Microbiologists' Deaths
And Murders Echo
Bizarre Marconi Deaths

By Ian Gurney

In light of yet another death of a microbiologist, this time Doctor David Wynn-Williams, killed when he was struck by a vehicle whilst out jogging this week (http://www.t,,60-248720,00.html) it is interesting to take a look at a similar set of circumstances that occurred fourteen years ago in the United Kingdom and was not widely reported in the United States press. Once again it involves the deaths of a number of scientists, some in "unusual" circumstances. The report below was taken from The Independent newspaper of August 26, 1988..
"The police said it was suicide, and no doubt they were right. Ex-Brigadier Peter Ferry, a marketing manager at Marconi's Command and Control Systems centre at Frimley, Surrey, had apparently killed himself by inserting power main electric wires into his mouth and then turning on the power.
The method chosen was perhaps marginally more grisly than in the case of several other Marconi employees. In 1986, for example, Ashad Sharif, a computer analyst who worked for Marconi Defence Systems in Stanmore, Middlesex, tied one end of a rope around his neck, another to a tree, and put his car into gear. Two months earlier, the body of Vimal Dajibhai, a software engineer responsible for checking the guidance systems of Tigerfish torpedos for Marconi Underwater Systems, was found under Clifton suspension bridge at Bristol.
In March 1987, David Sands, a project manager working on secret satellite radar at Marconi's sister company Easams, in Camberley, drove up a slip road on his way to work and into a cafe at an estimated 80 mph. A year later, Trevor Knight, a computer engineer at Marconi's space and defence base in Stanmore, died in his fume-filled car at his home in Hertfordshire. Earlier, two other Marconi employees, Victor Moore, a design engineer, and Roger Hill, a draughtsman, had killed themselves, both seemingly as a result of work pressures.

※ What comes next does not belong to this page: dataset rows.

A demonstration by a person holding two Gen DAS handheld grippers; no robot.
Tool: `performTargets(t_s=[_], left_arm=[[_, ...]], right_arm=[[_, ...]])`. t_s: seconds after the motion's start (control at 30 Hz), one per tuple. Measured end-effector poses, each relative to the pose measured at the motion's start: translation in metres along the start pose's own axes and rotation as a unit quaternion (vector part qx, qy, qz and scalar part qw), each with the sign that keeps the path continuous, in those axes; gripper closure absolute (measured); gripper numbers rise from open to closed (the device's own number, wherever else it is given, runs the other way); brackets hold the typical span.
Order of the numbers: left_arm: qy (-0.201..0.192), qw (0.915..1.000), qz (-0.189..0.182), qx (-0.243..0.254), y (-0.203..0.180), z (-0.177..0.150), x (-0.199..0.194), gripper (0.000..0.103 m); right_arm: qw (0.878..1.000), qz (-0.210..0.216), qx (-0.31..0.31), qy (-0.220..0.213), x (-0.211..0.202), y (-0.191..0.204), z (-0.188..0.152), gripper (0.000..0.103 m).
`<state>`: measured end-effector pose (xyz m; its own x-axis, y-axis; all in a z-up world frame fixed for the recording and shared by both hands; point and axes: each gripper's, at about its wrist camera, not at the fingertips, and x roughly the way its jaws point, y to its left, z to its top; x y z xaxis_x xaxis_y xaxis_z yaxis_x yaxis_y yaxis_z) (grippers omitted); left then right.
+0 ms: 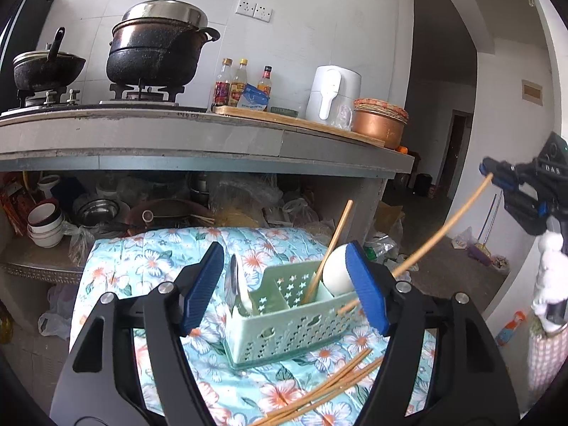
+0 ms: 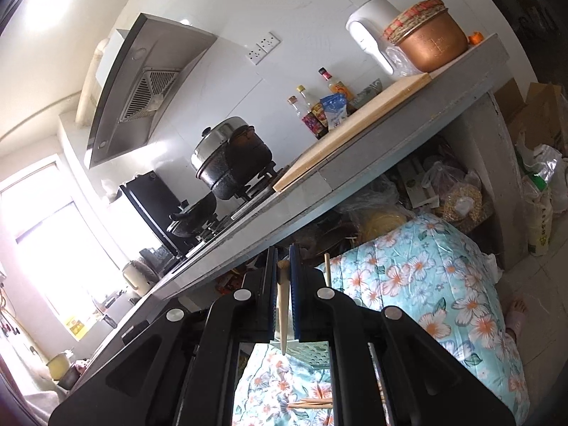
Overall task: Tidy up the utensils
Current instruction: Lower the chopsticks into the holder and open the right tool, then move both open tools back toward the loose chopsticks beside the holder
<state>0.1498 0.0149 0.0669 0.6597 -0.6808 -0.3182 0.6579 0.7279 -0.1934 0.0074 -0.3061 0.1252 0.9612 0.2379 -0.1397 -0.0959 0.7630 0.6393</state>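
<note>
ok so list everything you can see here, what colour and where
organizer basket: one, pale green, on the floral cloth
floral cloth: one, light blue with flowers, over the low table
chopsticks in basket: one, wooden, leaning in a compartment
held chopstick: one, wooden, in the right claw, tip down at the basket
loose chopsticks: several, wooden, on the cloth in front of the basket
white spoon: one, in the basket's right end
metal spoon: one, silver, at the basket's left end
pots: two, black, on the stove
left claw: open, around the basket
right claw: shut on the chopstick
</note>
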Motion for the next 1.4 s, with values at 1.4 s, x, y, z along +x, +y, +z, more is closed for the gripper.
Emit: performTargets(t_s=[1.4], left_arm=[[0.068, 0.9966, -0.001, -0.046, 0.022, -0.048, 0.003, 0.035]], right_arm=[[0.996, -0.048, -0.065, 0.042, 0.050, -0.001, -0.021, 0.058]])
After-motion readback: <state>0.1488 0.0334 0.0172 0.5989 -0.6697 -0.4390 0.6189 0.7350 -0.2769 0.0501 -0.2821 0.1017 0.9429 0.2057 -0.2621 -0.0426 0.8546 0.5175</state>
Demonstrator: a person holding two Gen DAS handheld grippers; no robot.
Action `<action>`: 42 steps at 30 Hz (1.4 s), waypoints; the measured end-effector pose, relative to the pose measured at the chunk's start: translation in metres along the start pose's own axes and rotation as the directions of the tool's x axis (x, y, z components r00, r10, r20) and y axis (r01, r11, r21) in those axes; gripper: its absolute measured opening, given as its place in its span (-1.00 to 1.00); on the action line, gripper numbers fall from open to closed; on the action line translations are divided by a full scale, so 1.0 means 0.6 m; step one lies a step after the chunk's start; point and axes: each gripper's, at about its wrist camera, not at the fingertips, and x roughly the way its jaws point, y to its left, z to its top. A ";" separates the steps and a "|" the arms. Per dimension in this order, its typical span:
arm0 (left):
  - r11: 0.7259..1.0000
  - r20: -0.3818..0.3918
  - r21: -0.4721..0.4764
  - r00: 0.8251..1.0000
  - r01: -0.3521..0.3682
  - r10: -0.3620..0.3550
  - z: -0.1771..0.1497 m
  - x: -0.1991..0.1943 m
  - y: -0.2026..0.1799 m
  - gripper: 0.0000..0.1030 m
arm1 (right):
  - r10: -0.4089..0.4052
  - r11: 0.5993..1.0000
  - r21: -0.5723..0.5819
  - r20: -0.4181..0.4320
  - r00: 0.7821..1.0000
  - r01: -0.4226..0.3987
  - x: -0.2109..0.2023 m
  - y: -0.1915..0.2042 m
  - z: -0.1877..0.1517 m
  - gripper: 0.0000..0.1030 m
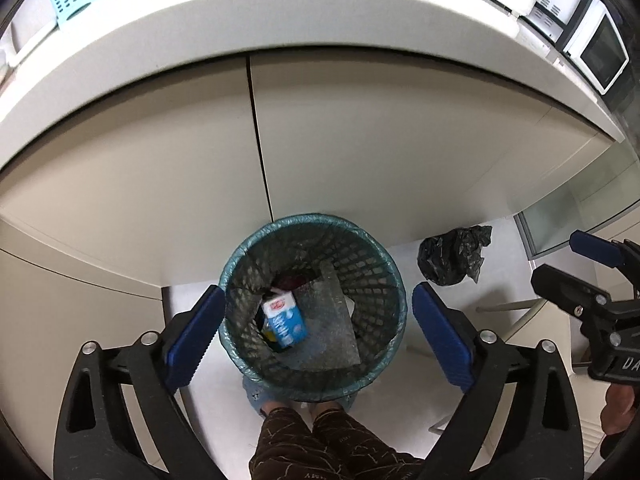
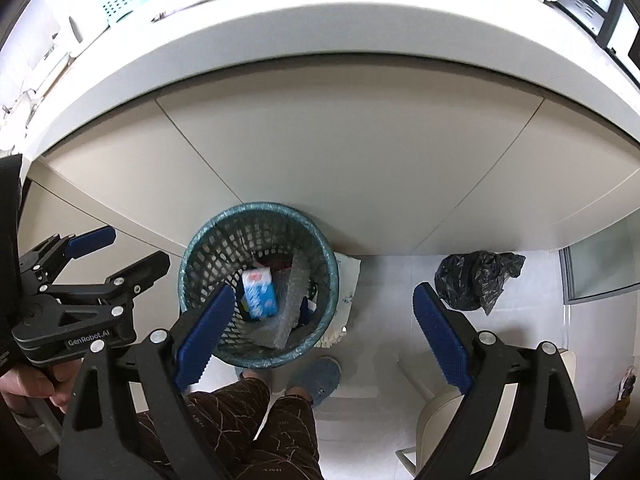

There have been at least half a dozen more untoward deaths among defence scientists and others working in the defence field. Marconi is not alone, but it is well in the lead. The best efforts of investigative journalists have failed to establish a link either between the various deaths or between the deaths of the Marconi staff and the Ministry of Defence inquiry, now two years old, into some £3billion worth of defence contracts awarded to GEC-Marconi. "
Interestingly, Marconi was recently declared virtually bankrupt after it's shares fell below "junk" status on the UK stock exchange. Both the chairman and C.E.O. resigned and a great many employees have lost their jobs as the share price fell from a twelve month high of £4:45 ($6:60) to only 5 pence. Marconi had, over the last few years, moved into the Telecoms sector and suffered when the downturn in TMT stocks came along last year. A company once worth billions is now worthless, somewhat like Enron. What is surprising in the light of this scandal is that so far it appears nobody connected with company has been found dead, although there are some disgruntle shareholders who must wish the company's ex-chairman, Lord Simpson of Duckenfield, would do the honourable thing.